Discover how PowerScale’s new RAG connectors optimize data ingestion, accelerating AI-driven insights and improving data handling efficiency.
In order to help clients free up CPU and GPU resources on their AI compute clusters, lower network and storage I/O load, and significantly speed up data processing time, Dell is launching an open-source Dell PowerScale-specific connector for RAG applications at GTC 2025.
To further enhance data processing with NVIDIA NIM microservices, Dell clients can link the PowerScale RAG connection with RAG Frameworks such as LangChain or with the NVIDIA AI Enterprise software. These features connect with hardware and software services in the NVIDIA AI Data Platform reference architecture and allow scaling agentic AI deployments using Dell AI Data Platform with NVIDIA.
Why is this important?
Developers now face the difficulty of how to maintain the RAG application current with the most recent changes to the dataset when they build RAG applications and ingest data using their preferred RAG framework.
Usually, developers create a pipeline for data processing in which they import source data from a storage system, such as PowerScale, a crucial storage infrastructure option of the Dell AI Factory with NVIDIA, at predetermined intervals. The RAG application uses the chunks and embeddings that are created and updated by this pipeline. It is computationally costly and demands CPU and GPU resources to create chunks and embeddings.
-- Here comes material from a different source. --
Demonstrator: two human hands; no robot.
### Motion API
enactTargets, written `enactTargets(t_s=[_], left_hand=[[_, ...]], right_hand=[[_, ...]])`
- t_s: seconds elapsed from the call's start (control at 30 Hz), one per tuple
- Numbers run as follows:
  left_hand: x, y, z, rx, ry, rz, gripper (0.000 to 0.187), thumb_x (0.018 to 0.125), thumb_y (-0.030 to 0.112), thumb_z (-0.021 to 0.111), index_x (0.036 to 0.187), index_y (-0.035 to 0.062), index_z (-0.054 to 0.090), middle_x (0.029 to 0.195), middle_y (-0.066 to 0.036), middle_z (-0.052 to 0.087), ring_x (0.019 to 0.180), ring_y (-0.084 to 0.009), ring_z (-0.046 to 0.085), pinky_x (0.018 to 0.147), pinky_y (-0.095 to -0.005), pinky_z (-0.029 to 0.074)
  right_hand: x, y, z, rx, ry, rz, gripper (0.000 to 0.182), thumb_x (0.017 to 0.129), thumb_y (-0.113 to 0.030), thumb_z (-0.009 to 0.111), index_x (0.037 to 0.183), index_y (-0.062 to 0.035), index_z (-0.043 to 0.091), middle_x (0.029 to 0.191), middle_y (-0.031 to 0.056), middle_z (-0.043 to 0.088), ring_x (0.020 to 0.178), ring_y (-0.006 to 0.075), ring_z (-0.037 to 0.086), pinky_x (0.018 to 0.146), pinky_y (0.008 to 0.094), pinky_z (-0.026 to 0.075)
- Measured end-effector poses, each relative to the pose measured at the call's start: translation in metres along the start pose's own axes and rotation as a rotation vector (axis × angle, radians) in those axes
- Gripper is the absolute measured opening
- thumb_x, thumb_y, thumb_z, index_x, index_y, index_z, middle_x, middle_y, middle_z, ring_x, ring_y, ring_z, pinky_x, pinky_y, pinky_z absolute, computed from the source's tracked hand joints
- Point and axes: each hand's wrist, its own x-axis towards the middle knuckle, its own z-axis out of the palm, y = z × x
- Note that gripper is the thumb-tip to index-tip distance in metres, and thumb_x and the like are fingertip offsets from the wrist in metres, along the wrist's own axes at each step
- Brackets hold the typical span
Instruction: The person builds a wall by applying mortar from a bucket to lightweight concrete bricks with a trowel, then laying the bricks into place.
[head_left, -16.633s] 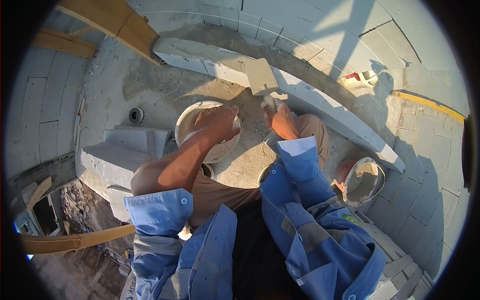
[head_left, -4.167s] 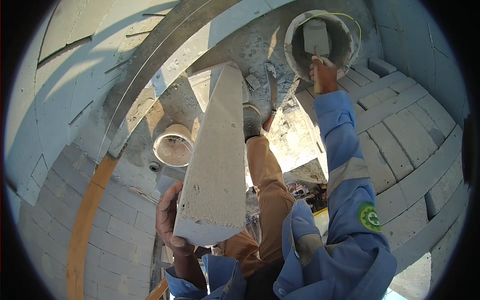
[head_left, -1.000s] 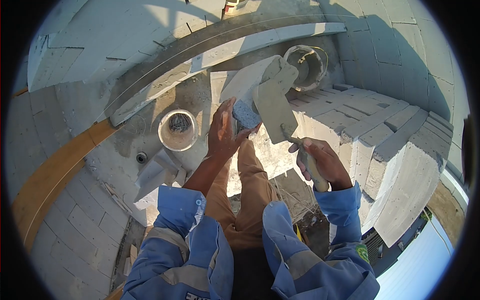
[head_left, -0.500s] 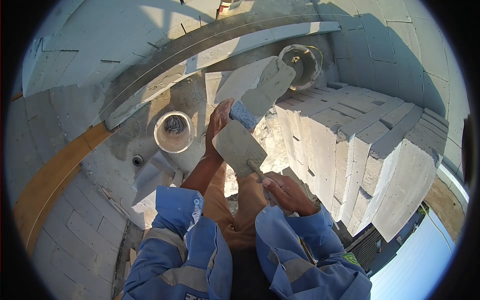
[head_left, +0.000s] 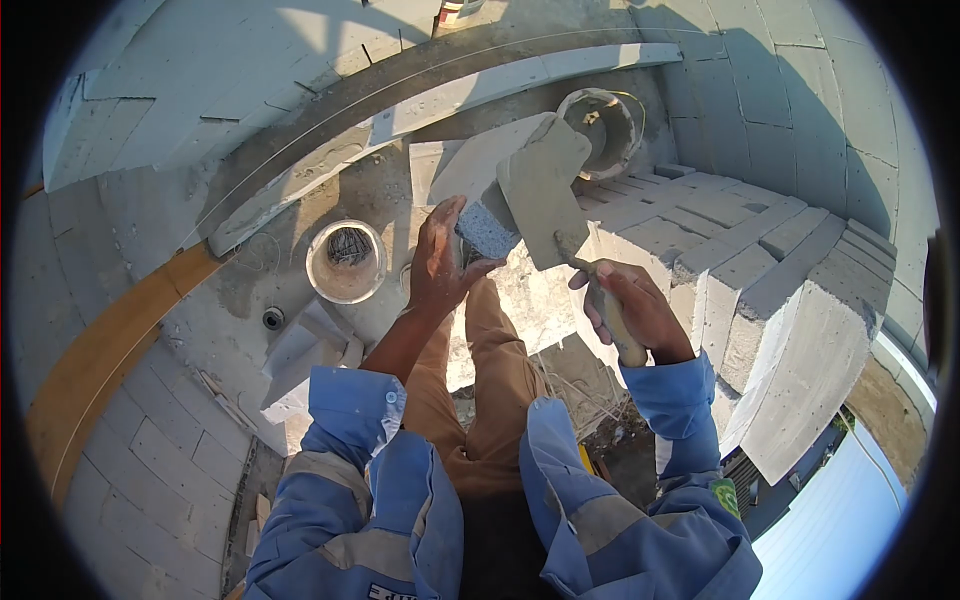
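- The near end of the block (head_left: 487,178) is partly covered by the left hand (head_left: 440,265) and by the trowel (head_left: 545,200), so the block's full length and how far its far end reaches cannot be made out.
- The trowel's handle is mostly buried inside the right hand (head_left: 630,310); only its butt end shows below the fist.
- Whether mortar lies on the trowel blade is hard to tell; blade and block are the same grey.
- The dark rim of the fisheye view cuts off all the edges, and the person's legs hide the ground straight beneath the hands.
- The setting is an open building site in low sun, with curved walls of pale blocks all round and long shadows across them.
- Beyond the hands runs a curved course of blocks (head_left: 420,105); to the right of the right hand stands a stack of blocks (head_left: 760,290).
- To the left of the left hand sits a bucket (head_left: 346,262) on the rough floor; past the trowel's tip is a second bucket (head_left: 605,125).
- The left hand is curled around the near end of the block, thumb on one side and fingers on the other, holding it up tilted away from the person.
- The right hand is closed in a fist on the trowel handle, the blade reaching up and left to lie against the block just right of the left hand.
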Motion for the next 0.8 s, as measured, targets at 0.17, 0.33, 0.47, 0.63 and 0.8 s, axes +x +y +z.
enactTargets(t_s=[0.17, 0.33, 0.47, 0.63, 0.8], left_hand=[[-0.002, -0.007, 0.002, -0.113, -0.025, -0.046, 0.094, 0.071, 0.052, 0.078, 0.142, 0.0029, 0.039, 0.139, -0.021, 0.044, 0.129, -0.0383, 0.043, 0.108, -0.0461, 0.037], [-0.003, -0.006, 0.001, -0.043, -0.016, 0.045, 0.086, 0.077, 0.035, 0.079, 0.144, 0.0042, 0.034, 0.139, -0.022, 0.042, 0.129, -0.0391, 0.042, 0.107, -0.0467, 0.037], [-0.001, -0.007, 0.003, 0.003, -0.03, -0.025, 0.086, 0.074, 0.036, 0.08, 0.142, 0.0056, 0.04, 0.14, -0.02, 0.044, 0.129, -0.0377, 0.043, 0.109, -0.0447, 0.035], [0.003, -0.009, -0.003, -0.035, -0.073, -0.042, 0.097, 0.065, 0.04, 0.086, 0.142, 0.0041, 0.04, 0.138, -0.021, 0.046, 0.13, -0.0368, 0.044, 0.109, -0.0437, 0.036], [-0.022, -0.019, -0.011, -0.072, 0.014, -0.061, 0.102, 0.068, 0.041, 0.085, 0.145, 0.0002, 0.031, 0.138, -0.024, 0.044, 0.129, -0.0373, 0.045, 0.106, -0.0447, 0.039]], right_hand=[[-0.012, 0.018, 0.026, -0.045, -0.059, 0.033, 0.048, 0.102, -0.043, 0.043, 0.103, 0.0021, 0.061, 0.064, 0.0032, 0.055, 0.051, 0.0107, 0.051, 0.051, 0.0263, 0.043], [-0.004, 0.035, 0.039, -0.285, 0.153, -0.01, 0.048, 0.102, -0.045, 0.042, 0.1, -0.001, 0.061, 0.065, 0.0046, 0.054, 0.057, 0.0116, 0.052, 0.054, 0.0288, 0.043], [-0.019, 0.047, 0.053, -0.509, -0.057, -0.049, 0.049, 0.102, -0.043, 0.042, 0.103, 0.0012, 0.063, 0.068, 0.0069, 0.057, 0.06, 0.0136, 0.053, 0.059, 0.0305, 0.043], [-0.05, 0.059, 0.039, -0.121, -0.037, 0.063, 0.048, 0.099, -0.043, 0.045, 0.098, 0.0018, 0.062, 0.069, 0.0077, 0.057, 0.061, 0.0143, 0.057, 0.056, 0.0272, 0.045], [-0.036, 0.08, -0.001, 0.158, 0.383, -0.234, 0.032, 0.092, -0.022, 0.052, 0.112, 0.0028, 0.054, 0.073, 0.0082, 0.057, 0.057, 0.0136, 0.056, 0.055, 0.0279, 0.045]])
The compute, network, and storage infrastructures are heavily taxed when the RAG program must ingest millions of documents and terabytes of data, particularly when the same documents appear more than once. By lowering the volume of data that must be processed, the PowerScale RAG Connector significantly boosts performance. More significantly, the connection intelligently determines which files require processing and which have already been handled. The connector’s integrations with generic Python classes, RAG frameworks like LangChain, NVIDIA NeMo Retriever, and NIM microservices are the best yet.
How does it operate?The new MetadataIQ feature in PowerScale’s most recent software release allows administrators to periodically save filesystem metadata to an external Elasticsearch database. To enhance data input and processing in RAG applications, the PowerScale RAG connector uses the database information to monitor the files that have already been processed.


In both diagrams
- Developers will ingest the data from PowerScale utilizing Dell open-source python-based RAG Connector.
- The Metadata Repo (database), which keeps track of newly created, edited, and updated files, will be contacted by the connection.
- Only newly created and altered files will be returned to the RAG framework by the RAG Connector after the database operation is finished; unmodified files will be skipped.
- The new and changed files will be processed normally using the RAG application. These files can be chunked and inserted using regular techniques or by exploiting NVIDIA NeMo Retriever.
- The NeMo Retriever suite of NIM microservices allows for the rapid and precise extraction, embedding, and reranking of insights from massive volumes of data.
In order to free up CPU, GPU, and network resources for other computational tasks, RAG applications only process new and modified files.
Customers will benefit from both Dell’s connector and NVIDIA’s best-in-class RAG capabilities when they use the Dell RAG PowerScale connector with NVIDIA AI Enterprise software, such as NeMo Retriever.
Key Themes Dell PowerScale RAG Connectors
Addressing the Data Ingestion Bottleneck in RAG
In order to greatly increase the efficiency of data ingestion and processing for Retrieval-Augmented Generation (RAG) applications, a new open-source connection for Dell PowerScale is being introduced. The difficulties developers encounter in updating RAG applications with the most recent information in their datasets are highlighted in the essay.
Intelligent Data Processing
The connector’s primary job is to intelligently recognize and handle only newly added or altered files in a PowerScale storage system. By doing this, a common hardship in conventional RAG pipelinesthe computationally costly reprocessing of unmodified datais avoided.
Integration with NVIDIA AI Enterprise and Current RAG Frameworks
The connector is made to work seamlessly with NVIDIA AI Enterprise software, including NVIDIA NIM microservices, and well-known RAG frameworks like LangChain. This enables customers to take advantage of the connector’s advantages within their current AI workflows and infrastructure.
Resource Optimisation
The connector seeks to lessen network and storage I/O burden, as well as free up critical CPU and GPU resources on AI compute clusters, by processing less data. As a result, RAG apps perform better overall and handle data more quickly.
Leveraging PowerScale’s MetadataIQ Feature
PowerScale’s new MetadataIQ feature powers the connector’s intelligent file tracking capabilities by periodically saving filesystem metadata to an external Elasticsearch database. To find new and altered files, the connection makes queries to this database.
Open-Source Availability
In order to promote adoption and possible community contributions, the Dell PowerScale RAG connection is being made available as an open-source project.